I am tidying my data in R, and want to turn multiple columns into 1, using a function iterating over the items of a vector. I was wondering whether you could help me out to:
- work away a semantic error,
- and make my code more efficient?
My data is based on a survey with 32 questions. Each question has multiple answers.

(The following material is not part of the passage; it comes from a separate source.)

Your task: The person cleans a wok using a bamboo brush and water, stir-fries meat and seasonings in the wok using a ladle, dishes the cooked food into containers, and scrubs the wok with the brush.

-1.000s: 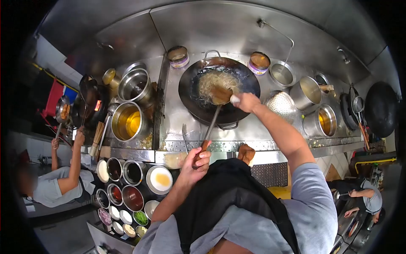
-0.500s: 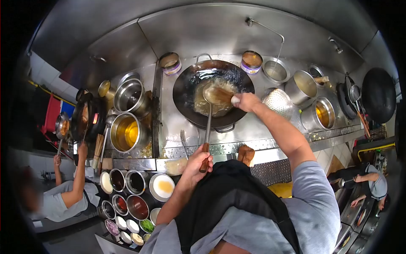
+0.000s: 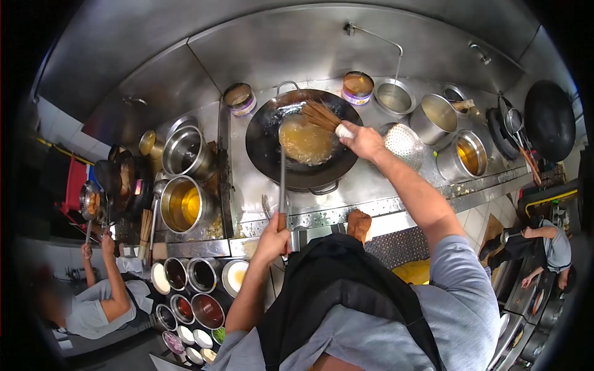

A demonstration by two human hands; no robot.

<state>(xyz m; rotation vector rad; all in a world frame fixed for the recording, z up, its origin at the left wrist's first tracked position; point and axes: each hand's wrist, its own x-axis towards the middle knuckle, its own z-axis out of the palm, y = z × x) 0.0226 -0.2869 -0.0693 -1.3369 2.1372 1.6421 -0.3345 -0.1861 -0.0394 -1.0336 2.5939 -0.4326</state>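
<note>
While left fingers (image 3: pixel 276 232) clasp the ladle (image 3: pixel 282 179), right fingers (image 3: pixel 359 137) grip the brush (image 3: pixel 323 116).

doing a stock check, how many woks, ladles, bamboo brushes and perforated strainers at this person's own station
wok: 1
ladle: 1, left hand on its handle
bamboo brush: 1, in the right hand
perforated strainer: 1
total: 4
</note>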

Each answer is a column, with options 1 and NA.
For one question, a section of the dataset can be reproduced as follows:
XV2_1 <- c(1,NA,NA,NA)
XV2_2 <- c(NA,1,NA,NA)
XV2_3 <- c(NA,NA,NA,1)
XV2_4 <- c(NA,NA,1,NA)
id <- c(12,13,14,15)
dat <- data.frame(id,XV2_1, XV2_2, XV2_3,XV2_4)
> dat
id XV2_1 XV2_2 XV2_3 XV2_4
1 12 1 NA NA NA
2 13 NA 1 NA NA
3 14 NA NA NA 1
4 15 NA NA 1 NA
This is the data I would like to have (
question_2_answers <- c("Yellow","Blue","Green","Orange") #this is a vector based on the answers of the questionnaire
collapsed <- c("Yellow","Blue","Orange","Green")
collapsed_dataframe <- data.frame(id,collapsed)
>collapsed_dataframe
id X2
1 12 Yellow
2 13 Blue
3 14 Green
4 15 Orange
So far, I tried a sequence of "ifelse's" combined with mutate:
library(tidyverse)
question_2_answers <- c("Yellow","Blue","Green","Orange") #this is a vector based on the answers of the questionnaire
dat %>%
mutate(
Colour = tidy_Q2(question_2_answers,XV2_1,XV2_2,XV2_3,XV2_4)
)
tidy_Q2 <- function(a,b,c,d,e) {
ifelse(b == 1, a[1],ifelse(
c==1,a[2],ifelse(
d==1,a[3],a[4])))
}
However, my output is not as expected:
id XV2_1 XV2_2 XV2_3 XV2_4 Colour
1 12 1 NA NA NA Yellow
2 13 NA 1 NA NA <NA>
3 14 NA NA NA 1 <NA>
4 15 NA NA 1 NA <NA>
I would have liked it to be as follows:
id XV2_1 XV2_2 XV2_3 XV2_4 Colour
1 12 1 NA NA NA Yellow
2 13 NA 1 NA NA Blue
3 14 NA NA NA 1 Green
4 15 NA NA 1 NA Orange
Does anyone know a way to remove the error? Another question that I'd like to ask, is whether my code can be more efficient? I have 32 survey_questions in store after this, I'd like to automate the process as much as possible. Notable things to take in mind:
- not all survey questions have the same amount of options (i.e. question 2 has 2 options and therefore 2 columns, whilst question 10 has 8 options and 8 columns)
- some values are strings, instead of 1 or NA
Always happy to learn,
Best,
Maria